A codebook \(\mathcal {C}\) achieving the Welch bound equality is called a maximum-Welch-bound-equality (MWBE) codebook [24] or an equiangular tight frame [14]. MWBE codebooks are employed in various applications including code-division multiple-access(CDMA) communication systems [20], communications [24], combinatorial designs [3, 4, 29], packing [2], compressed sensing [1], coding theory [5] and quantum computing [23]. To our knowledge, only the following MWBE codebooks are presented as follows:

• (N, N) orthogonal MWBE codebooks for any \(N>1\) [24, 29];

• \((N,N-1)\) MWBE codebooks for \(N>1\) based on discrete Fourier transformation matrices [24, 29] or m-sequences [24];

• (N, K) MWBE codebooks from conference matrices [2, 25], where \(N=2K=2^{d+1}\) for a positive integer d or \(N=2K=p^d+1\) for an odd prime p and a positive integer d;

• (N, K) MWBE codebooks based on \((N, K, \lambda )\) difference sets in cyclic groups [29] and abelian groups [3, 4];

• (N, K) MWBE codebooks from \((2, k, \nu )\)-Steiner systems [7];

• (N, K) MWBE codebooks depended on graph theory and finite geometries [6, 8, 9, 22].

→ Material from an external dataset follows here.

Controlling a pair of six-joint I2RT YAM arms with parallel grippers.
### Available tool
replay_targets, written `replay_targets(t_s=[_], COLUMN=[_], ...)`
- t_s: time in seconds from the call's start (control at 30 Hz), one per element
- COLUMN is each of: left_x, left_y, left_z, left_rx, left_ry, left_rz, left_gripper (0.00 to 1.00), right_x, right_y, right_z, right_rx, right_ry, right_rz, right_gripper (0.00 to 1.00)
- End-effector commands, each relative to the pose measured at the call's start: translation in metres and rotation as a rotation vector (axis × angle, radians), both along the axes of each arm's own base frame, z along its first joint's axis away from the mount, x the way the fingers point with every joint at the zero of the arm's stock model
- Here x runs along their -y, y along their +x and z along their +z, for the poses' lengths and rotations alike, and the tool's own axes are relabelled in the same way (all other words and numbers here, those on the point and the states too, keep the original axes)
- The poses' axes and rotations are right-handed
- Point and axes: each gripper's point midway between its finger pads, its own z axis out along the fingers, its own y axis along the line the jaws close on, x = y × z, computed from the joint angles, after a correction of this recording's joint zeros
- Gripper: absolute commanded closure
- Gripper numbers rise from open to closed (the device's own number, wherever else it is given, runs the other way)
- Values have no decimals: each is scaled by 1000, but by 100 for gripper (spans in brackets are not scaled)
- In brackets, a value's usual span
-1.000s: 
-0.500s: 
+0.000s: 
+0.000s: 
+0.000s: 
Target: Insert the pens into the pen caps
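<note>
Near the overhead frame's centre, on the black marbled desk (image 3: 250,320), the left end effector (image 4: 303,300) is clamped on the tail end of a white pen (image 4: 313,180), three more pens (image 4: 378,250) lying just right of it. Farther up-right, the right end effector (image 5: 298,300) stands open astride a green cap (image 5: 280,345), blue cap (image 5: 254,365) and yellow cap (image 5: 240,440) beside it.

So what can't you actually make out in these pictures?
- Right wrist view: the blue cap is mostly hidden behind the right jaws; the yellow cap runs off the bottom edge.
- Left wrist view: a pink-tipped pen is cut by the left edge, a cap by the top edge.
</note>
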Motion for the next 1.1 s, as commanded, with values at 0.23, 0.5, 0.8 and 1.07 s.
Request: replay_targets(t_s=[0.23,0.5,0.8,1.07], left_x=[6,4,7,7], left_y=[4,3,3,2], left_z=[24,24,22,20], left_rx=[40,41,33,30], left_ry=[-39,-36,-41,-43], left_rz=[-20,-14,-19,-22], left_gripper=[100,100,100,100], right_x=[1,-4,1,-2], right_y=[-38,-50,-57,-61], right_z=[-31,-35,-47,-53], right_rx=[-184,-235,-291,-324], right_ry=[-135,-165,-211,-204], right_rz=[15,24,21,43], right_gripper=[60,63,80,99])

The construction of an MWBE codebook is known to be very hard in general, and the known classes of MWBE codebooks only exist for very restrictive N and K. Many researches have been done instead to construct asymptotically optimal codebooks, i.e., codebook \(\mathcal {C}\) whose \(I_{max}(\mathcal {C})\) asymptotically achieves the Welch bound. In [24], Sarwate gave some asymptotically optimal codebooks from codes and signal sets. As an extension of the optimal codebooks based on difference sets, various types of asymptotically optimal codebooks based on almost difference sets, relative difference sets and cyclotomic classes were proposed, see [3, 13, 31,32,33]. Asymptotically optimal codebooks constructed from binary row selection sequences were presented in [12, 30]. In [10, 11, 17,18,19], some asymptotically optimal codebooks were constructed via Jacobi sums and hyper Eisenstein sum.

In [21], the authors combined a Reed–Solomon generator matrix with itself by the tensor product and employed this generated matrix to construct a complex measurement matrix. They proved that this matrix is asymptotically optimal according to the Welch bound. In this paper, we find a codebook which is equivalent to the measurement matrix in [21]. The codebook is actually the first construction in Sect. 3, using additive characters of finite field. The advantage of our construction is that it can be generalized naturally to construct the other five classes of codebooks using additive and multiplicative characters of finite field. We determine the maximum cross-correlation amplitude of these codebooks by the properties of characters and character sums. All of these codebooks we constructed are asymptotically optimal according to the Welch bound. As a comparison, in Table 1, we list the parameters of some known classes of asymptotically optimal codebooks and those of the new ones.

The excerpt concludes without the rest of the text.